___ SOURCE DATA
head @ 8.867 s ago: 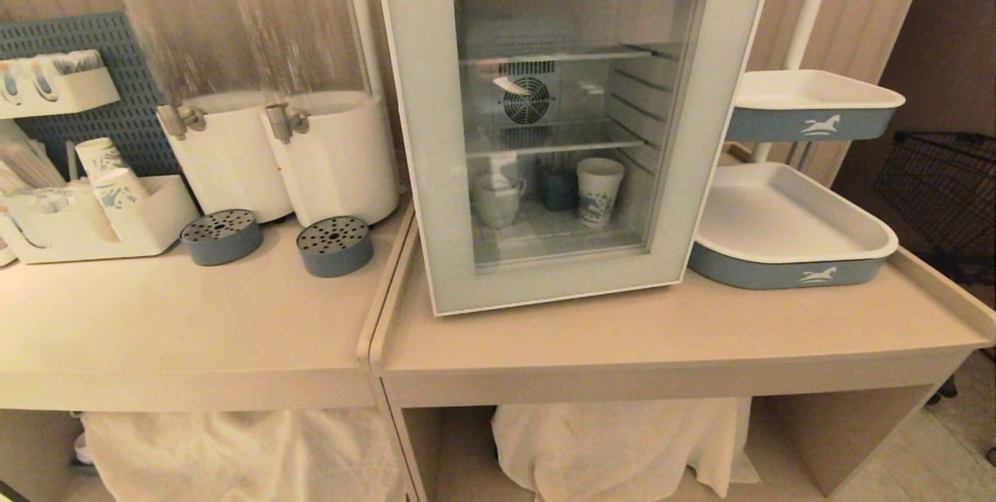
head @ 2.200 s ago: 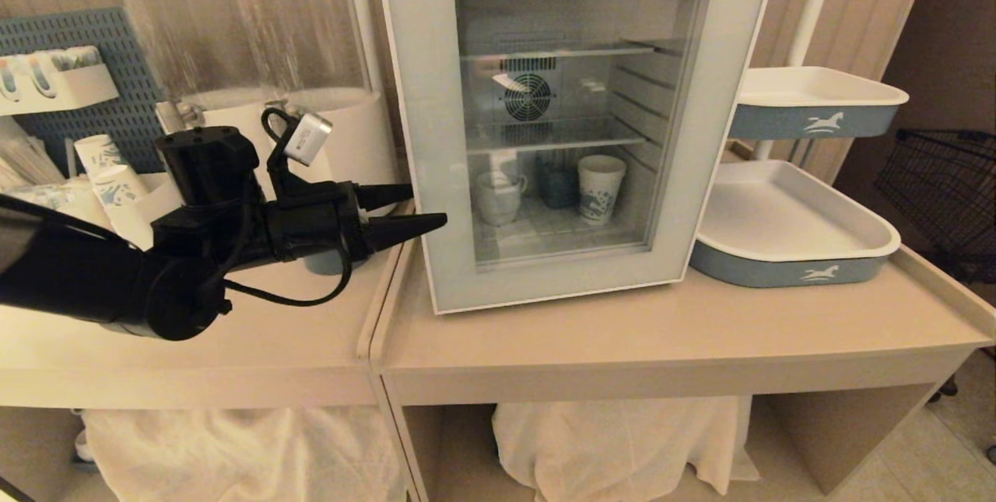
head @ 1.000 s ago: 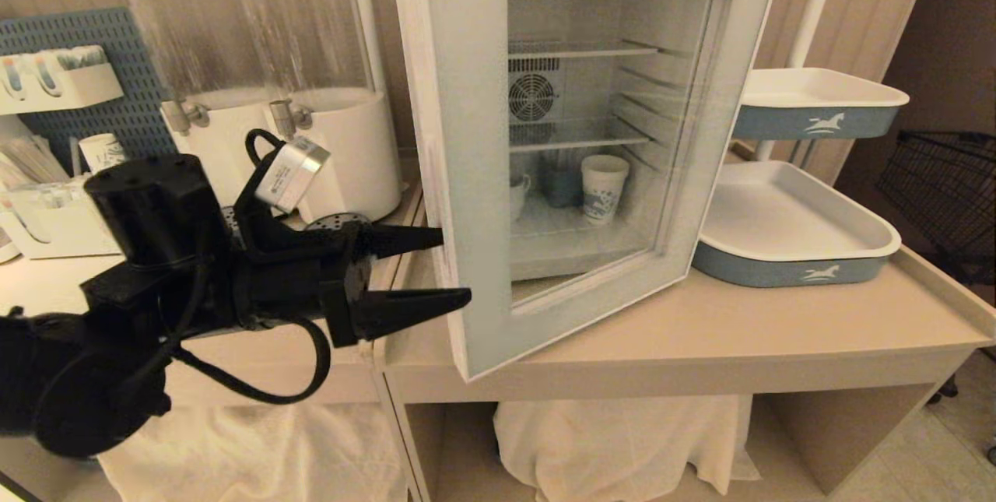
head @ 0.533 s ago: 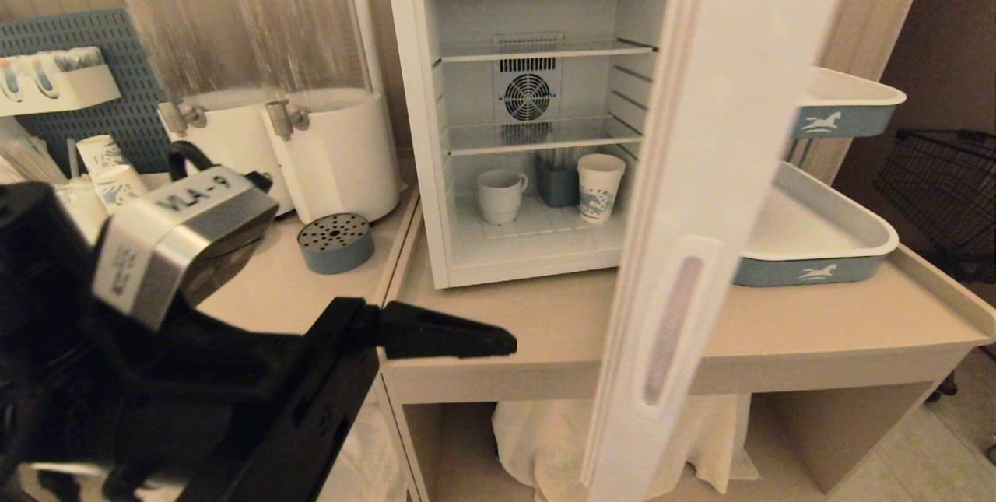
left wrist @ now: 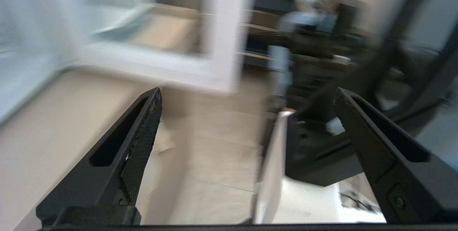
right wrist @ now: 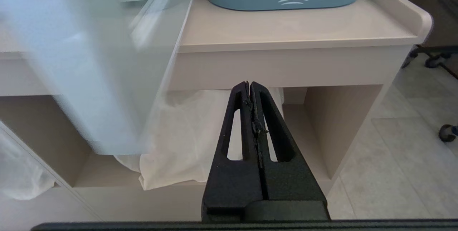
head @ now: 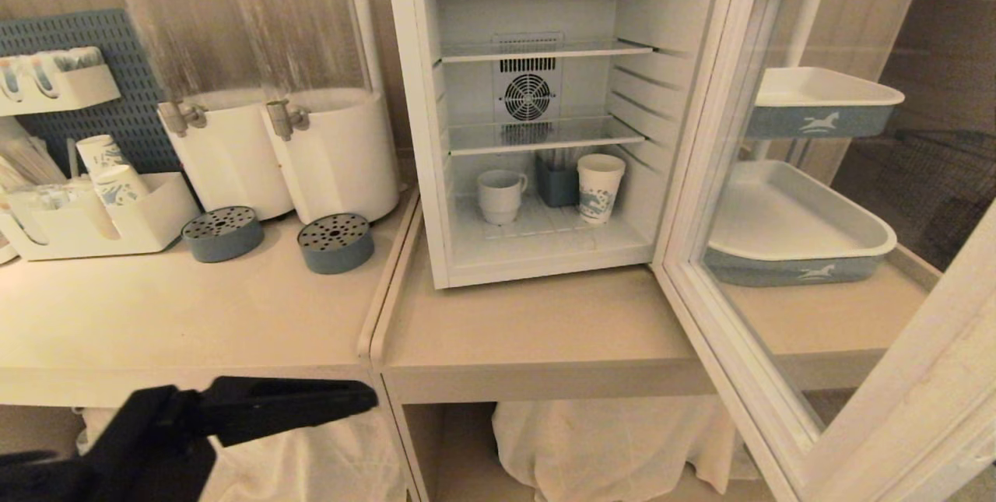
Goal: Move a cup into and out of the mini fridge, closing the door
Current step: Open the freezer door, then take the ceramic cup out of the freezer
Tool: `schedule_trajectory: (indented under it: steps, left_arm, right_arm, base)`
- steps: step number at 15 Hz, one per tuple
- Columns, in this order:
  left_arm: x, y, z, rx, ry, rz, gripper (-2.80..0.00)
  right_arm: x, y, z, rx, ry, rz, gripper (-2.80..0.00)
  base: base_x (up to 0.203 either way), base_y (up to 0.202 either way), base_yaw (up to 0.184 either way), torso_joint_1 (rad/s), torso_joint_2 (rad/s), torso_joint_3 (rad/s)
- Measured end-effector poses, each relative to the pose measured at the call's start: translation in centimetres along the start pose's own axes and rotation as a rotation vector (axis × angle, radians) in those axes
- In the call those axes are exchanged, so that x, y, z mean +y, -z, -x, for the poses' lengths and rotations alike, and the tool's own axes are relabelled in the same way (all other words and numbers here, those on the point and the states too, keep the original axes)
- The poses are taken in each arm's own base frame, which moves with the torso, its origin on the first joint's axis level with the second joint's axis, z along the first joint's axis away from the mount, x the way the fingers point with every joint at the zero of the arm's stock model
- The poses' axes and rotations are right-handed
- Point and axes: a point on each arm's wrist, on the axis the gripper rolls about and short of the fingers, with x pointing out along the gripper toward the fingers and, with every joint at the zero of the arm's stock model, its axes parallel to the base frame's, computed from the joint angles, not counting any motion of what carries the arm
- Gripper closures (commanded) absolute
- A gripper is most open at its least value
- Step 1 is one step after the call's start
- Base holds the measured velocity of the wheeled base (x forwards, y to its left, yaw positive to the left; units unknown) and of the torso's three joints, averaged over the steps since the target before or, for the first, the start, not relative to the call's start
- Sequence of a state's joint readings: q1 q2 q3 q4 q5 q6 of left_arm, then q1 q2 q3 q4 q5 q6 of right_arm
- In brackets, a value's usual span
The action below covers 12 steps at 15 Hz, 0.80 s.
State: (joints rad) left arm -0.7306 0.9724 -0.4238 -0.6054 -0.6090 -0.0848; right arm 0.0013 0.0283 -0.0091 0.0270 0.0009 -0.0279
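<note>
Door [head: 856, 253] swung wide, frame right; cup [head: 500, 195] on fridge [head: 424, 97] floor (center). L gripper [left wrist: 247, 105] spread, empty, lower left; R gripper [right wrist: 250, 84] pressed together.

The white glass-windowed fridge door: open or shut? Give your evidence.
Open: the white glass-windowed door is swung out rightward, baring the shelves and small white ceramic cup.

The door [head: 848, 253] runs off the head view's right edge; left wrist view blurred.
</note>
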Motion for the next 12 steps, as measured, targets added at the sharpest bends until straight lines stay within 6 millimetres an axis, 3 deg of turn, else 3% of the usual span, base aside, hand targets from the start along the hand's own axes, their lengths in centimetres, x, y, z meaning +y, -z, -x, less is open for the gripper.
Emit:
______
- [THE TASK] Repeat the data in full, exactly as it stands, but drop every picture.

- [ANSWER BOX]
head @ 8.867 s ago: 
head @ 2.200 s ago: 
head @ 1.000 s ago: 
head @ 0.533 s ago: 
left wrist @ now: 
right wrist @ now: 
head @ now: 
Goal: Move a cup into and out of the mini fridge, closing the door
Current step: Open the freezer door, then take the ceramic cup out of the freezer
Tool: `schedule_trajectory: (indented under it: steps, left_arm, right_arm, base)`
- steps: step number at 15 Hz, one per tuple
- Columns, in this order:
  left_arm: x, y, z, rx, ry, rz, gripper (-2.80..0.00)
  right_arm: x, y, z, rx, ry, rz, gripper (-2.80..0.00)
  base: base_x (up to 0.203 either way), base_y (up to 0.202 either way), base_yaw (up to 0.184 either way), torso_joint_1 (rad/s), torso_joint_2 (rad/s), torso_joint_3 (rad/s)
- Measured end-effector poses, each relative to the pose measured at the call's start: translation in centimetres along the start pose's own axes and rotation as a rotation vector (axis × angle, radians) in those axes
- In the call those axes are exchanged, so that x, y, z mean +y, -z, -x, for the poses' lengths and rotations alike, and the tool's own axes are relabelled in the same way (all other words and numbers here, those on the point and the states too, keep the original axes)
- The poses are taken in each arm's own base frame, which moves with the torso, its origin on the first joint's axis level with the second joint's axis, z along the first joint's axis away from the mount, x the way the fingers point with every joint at the zero of the arm's stock model
- The poses' axes and rotations are right-handed
- Point and axes: a point on each arm's wrist, on the axis the gripper rolls about and short of the fingers, with x pointing out along the gripper toward the fingers and, with every joint at the zero of the arm's stock model, its axes parallel to the base frame's, computed from the joint angles, not counting any motion of what carries the arm
- Gripper closures (commanded) absolute
- A gripper is most open at its least value
- Step 1 is one step after the call's start
- Base holds the measured velocity of the wheeled base (x forwards, y to its left, yaw positive to the left; units unknown) and of the torso's three joints, averaged over the steps since the target before or, for the first, the start, not relative to the call's start
- Sequence of a state's joint readings: q1 q2 q3 q4 q5 q6 of left_arm, then q1 q2 q3 q4 q5 q6 of right_arm
- In brackets, a value's usual span
The action below covers 12 steps at 15 Hz, 0.80 s.
State: (joints rad) left arm -0.7306 0.9724 -0.4238 -0.6054 -0.6090 -0.0848; right arm 0.0013 0.0283 -0.0091 0.0270 0.0009 -0.0279
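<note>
Door [head: 856, 253] swung wide, frame right; cup [head: 500, 195] on fridge [head: 424, 97] floor (center). L gripper [left wrist: 247, 105] spread, empty, lower left; R gripper [right wrist: 250, 84] pressed together.

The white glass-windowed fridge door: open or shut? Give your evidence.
Open: the white glass-windowed door is swung out rightward, baring the shelves and small white ceramic cup.

The door [head: 848, 253] runs off the head view's right edge; left wrist view blurred.
</note>
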Motion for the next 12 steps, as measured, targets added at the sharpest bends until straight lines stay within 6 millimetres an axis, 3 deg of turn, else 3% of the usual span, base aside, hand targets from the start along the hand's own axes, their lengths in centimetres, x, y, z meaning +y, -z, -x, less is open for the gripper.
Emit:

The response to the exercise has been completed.